Medications play a crucial role in managing various health conditions; however, they can also adversely affect bowel function, leading to disturbances such as constipation or diarrhea. As healthcare professionals, it is essential to understand how medications affect bowel functioning and to provide patient-centered care to minimize adverse effects. This QSEN box explores the competencies required to address medication-related bowel disturbances.

  • Patient-centered care:
    • Assess the patient’s medication history to identify any medications that may affect bowel function.
    • Engage in open communication with the patient to discuss potential side effects of medications on bowel habits.
    • Collaborate with the healthcare team to develop individualized care plans that consider the patient’s unique medication regimen and bowel health needs.
  • Teamwork and collaboration:
    • Work collaboratively with pharmacists and other healthcare providers to review medication lists and identify medications that may affect bowel function.
    • Communicate effectively with interdisciplinary team members to ensure coordinated care and management of medication-related bowel disturbances.
    • Participate in team-based discussions to develop strategies for minimizing medication-related bowel side effects and optimizing patient outcomes.
  • Evidence-based practice:
    • Stay updated on current evidence and research regarding medications that affect bowel functioning.
    • Use evidence-based guidelines and protocols when assessing and managing medication-related bowel disturbances.
    • Incorporate best practices into clinical decision-making to enhance patient safety and improve bowel health outcomes.
  • Quality improvement:
    • Participate in quality improvement initiatives aimed at reducing medication errors related to bowel-affecting medications.

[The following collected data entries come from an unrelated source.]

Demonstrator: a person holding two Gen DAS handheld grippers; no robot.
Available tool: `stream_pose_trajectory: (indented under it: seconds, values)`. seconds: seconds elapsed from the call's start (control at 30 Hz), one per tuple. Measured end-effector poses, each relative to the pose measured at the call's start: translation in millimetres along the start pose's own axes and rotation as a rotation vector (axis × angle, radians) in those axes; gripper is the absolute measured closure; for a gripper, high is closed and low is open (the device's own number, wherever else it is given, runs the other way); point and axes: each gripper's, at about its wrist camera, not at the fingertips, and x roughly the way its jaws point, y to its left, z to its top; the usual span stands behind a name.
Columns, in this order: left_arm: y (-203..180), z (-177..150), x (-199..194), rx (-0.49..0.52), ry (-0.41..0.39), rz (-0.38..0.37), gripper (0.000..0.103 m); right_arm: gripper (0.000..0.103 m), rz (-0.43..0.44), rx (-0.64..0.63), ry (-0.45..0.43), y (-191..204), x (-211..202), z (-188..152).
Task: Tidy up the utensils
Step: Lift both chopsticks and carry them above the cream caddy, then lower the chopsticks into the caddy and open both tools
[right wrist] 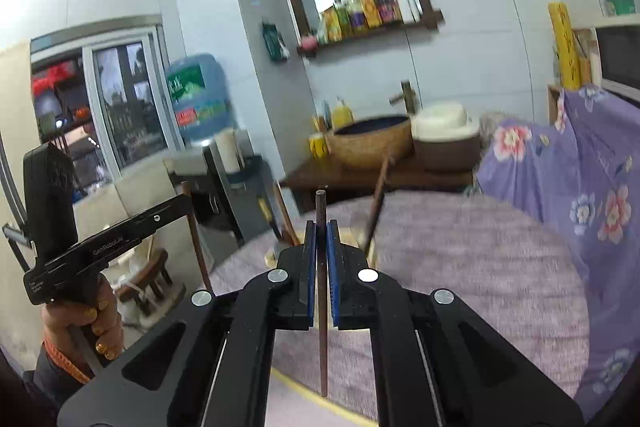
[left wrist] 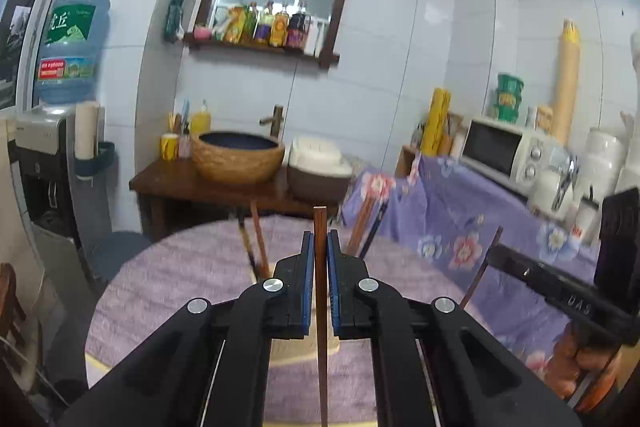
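Note:
My left gripper (left wrist: 320,239) is shut on a reddish-brown chopstick (left wrist: 321,347) that stands upright between the blue pads, above the round table with the purple cloth (left wrist: 180,287). My right gripper (right wrist: 320,231) is shut on a darker brown chopstick (right wrist: 321,347), also upright. Each gripper shows in the other view: the right one (left wrist: 496,251) with its chopstick at the right, the left one (right wrist: 186,201) with its chopstick at the left. More chopsticks (left wrist: 256,239) stand beyond the fingers in a holder that is mostly hidden, and show in the right wrist view (right wrist: 376,203).
A wooden stand with a woven basin (left wrist: 238,157) and a rice cooker (left wrist: 318,167) is behind the table. A counter under a floral cloth (left wrist: 460,211) carries a microwave (left wrist: 504,151) at the right. A water dispenser (left wrist: 68,67) stands at the left.

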Motion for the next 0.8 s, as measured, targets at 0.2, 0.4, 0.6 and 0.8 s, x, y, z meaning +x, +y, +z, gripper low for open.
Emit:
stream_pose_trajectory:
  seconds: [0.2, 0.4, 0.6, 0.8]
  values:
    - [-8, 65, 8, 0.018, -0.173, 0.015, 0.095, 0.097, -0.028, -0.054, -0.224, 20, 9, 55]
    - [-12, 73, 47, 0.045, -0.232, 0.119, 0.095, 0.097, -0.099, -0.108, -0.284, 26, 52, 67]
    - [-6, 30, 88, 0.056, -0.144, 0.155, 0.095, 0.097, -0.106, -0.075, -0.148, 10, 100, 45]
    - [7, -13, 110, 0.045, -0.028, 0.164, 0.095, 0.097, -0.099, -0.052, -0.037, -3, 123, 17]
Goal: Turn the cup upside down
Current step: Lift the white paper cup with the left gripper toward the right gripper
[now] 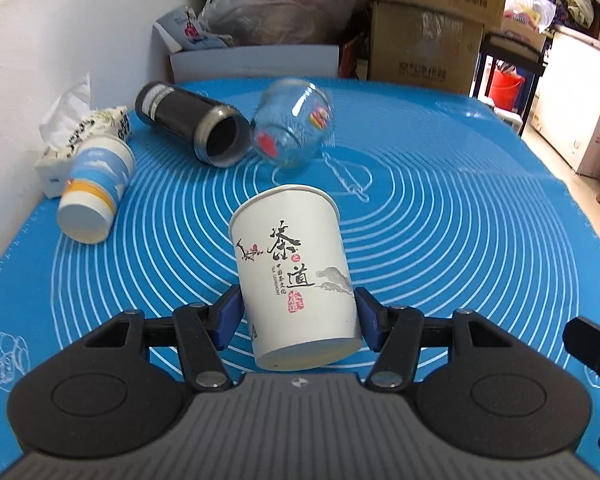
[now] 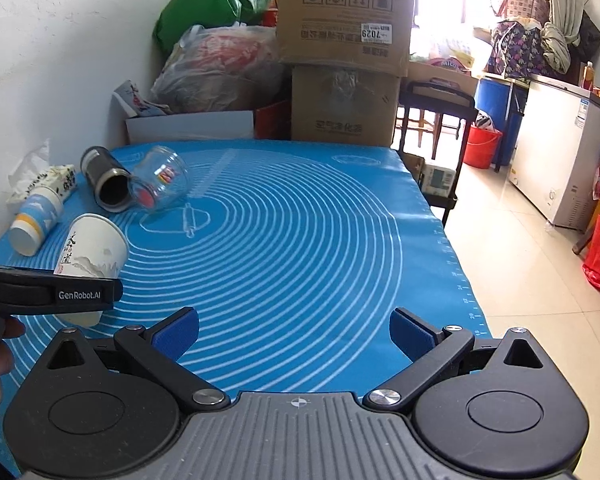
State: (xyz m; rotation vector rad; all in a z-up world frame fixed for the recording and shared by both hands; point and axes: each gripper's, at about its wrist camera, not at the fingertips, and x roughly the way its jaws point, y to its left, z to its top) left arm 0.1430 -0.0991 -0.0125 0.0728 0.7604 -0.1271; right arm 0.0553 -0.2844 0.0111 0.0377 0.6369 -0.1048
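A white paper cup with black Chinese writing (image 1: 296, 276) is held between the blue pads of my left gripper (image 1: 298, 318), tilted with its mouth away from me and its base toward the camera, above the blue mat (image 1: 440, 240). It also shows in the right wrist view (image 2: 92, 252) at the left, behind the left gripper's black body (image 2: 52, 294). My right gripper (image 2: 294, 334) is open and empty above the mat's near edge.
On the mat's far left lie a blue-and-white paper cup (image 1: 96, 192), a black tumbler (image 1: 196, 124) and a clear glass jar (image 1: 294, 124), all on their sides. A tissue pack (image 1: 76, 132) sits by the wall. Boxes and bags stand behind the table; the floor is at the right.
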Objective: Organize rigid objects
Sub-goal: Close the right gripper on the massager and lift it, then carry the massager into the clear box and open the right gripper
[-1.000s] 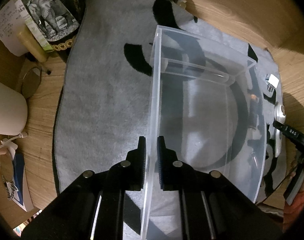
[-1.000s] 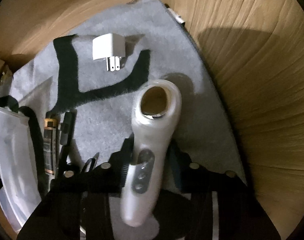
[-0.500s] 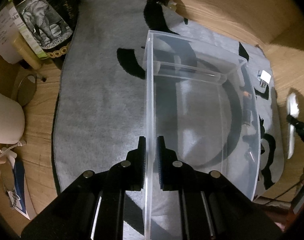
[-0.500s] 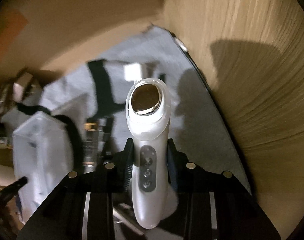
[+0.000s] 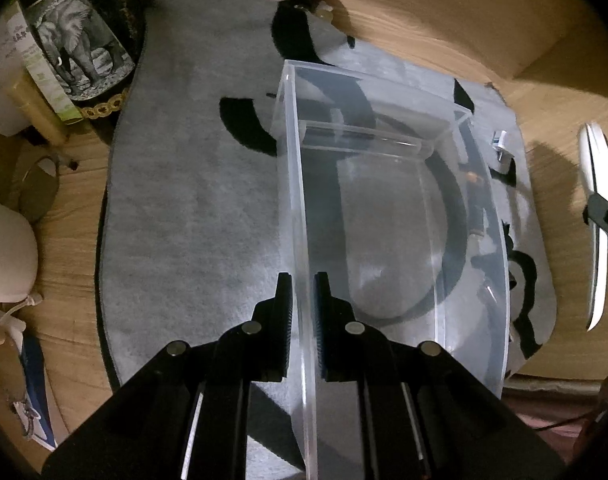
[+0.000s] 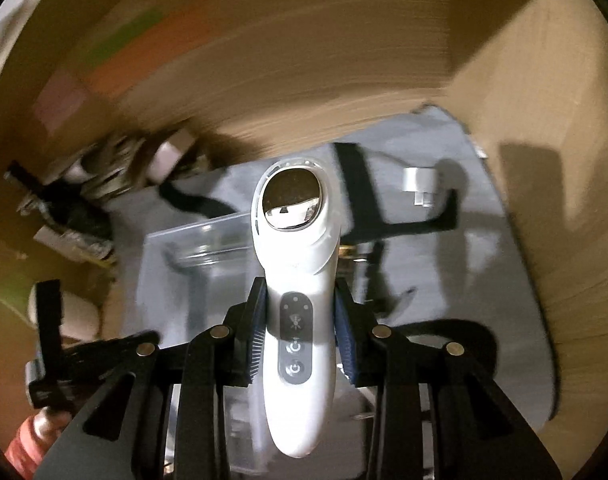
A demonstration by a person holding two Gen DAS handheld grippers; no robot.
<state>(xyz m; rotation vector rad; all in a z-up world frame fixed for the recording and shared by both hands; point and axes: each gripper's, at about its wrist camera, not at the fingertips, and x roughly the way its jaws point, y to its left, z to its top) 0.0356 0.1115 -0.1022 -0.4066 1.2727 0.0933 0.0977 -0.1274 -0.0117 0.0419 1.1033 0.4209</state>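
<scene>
A clear plastic box stands empty on a grey and black mat. My left gripper is shut on the box's left wall. My right gripper is shut on a white handheld device with a round metal head and grey buttons, held in the air above the mat. The device also shows at the right edge of the left wrist view. The box shows below it in the right wrist view. A white plug adapter and a battery lie on the mat right of the box.
Books and boxes, one with an elephant picture, stand at the back left. A white rounded object sits at the left on the wooden table. A small round mirror lies near it. Small dark items lie by the battery.
My right gripper has lifted the white device off the mat and swung left toward the box. The left gripper keeps its hold on the box wall, and the view has shifted slightly.
</scene>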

    • Implement strategies to monitor and evaluate the effectiveness of interventions for managing medication-related bowel disturbances.
    • Identify opportunities for enhancing medication safety and optimizing bowel health outcomes through continuous quality improvement efforts.
  • Safety:
    • Prioritize patient safety by conducting thorough medication reconciliations and assessments to identify medications that may affect bowel function.
    • Educate patients and caregivers about the potential risks and benefits of medications affecting bowel habits, including proper administration and monitoring.
    • Implement safety measures, such as medication reconciliation processes and double-checking procedures, to prevent adverse drug events related to bowel-affecting medications.
  • Informatics:
    • Use electronic health records and medication management systems to access comprehensive medication profiles and identify medications that may affect bowel function.
    • Document medication-related bowel disturbances and interventions in a timely and accurate manner using standardized documentation tools.
    • Use informatics resources to track and analyze medication-related outcomes and trends, facilitating data-driven decision-making and quality improvement initiatives.

By applying these competencies, healthcare professionals can effectively assess, prevent, and manage medication-related bowel disturbances, optimizing patient outcomes and enhancing overall bowel health. Continuous education, collaboration, and quality improvement efforts are essential to ensure safe and effective medication management in clinical practice.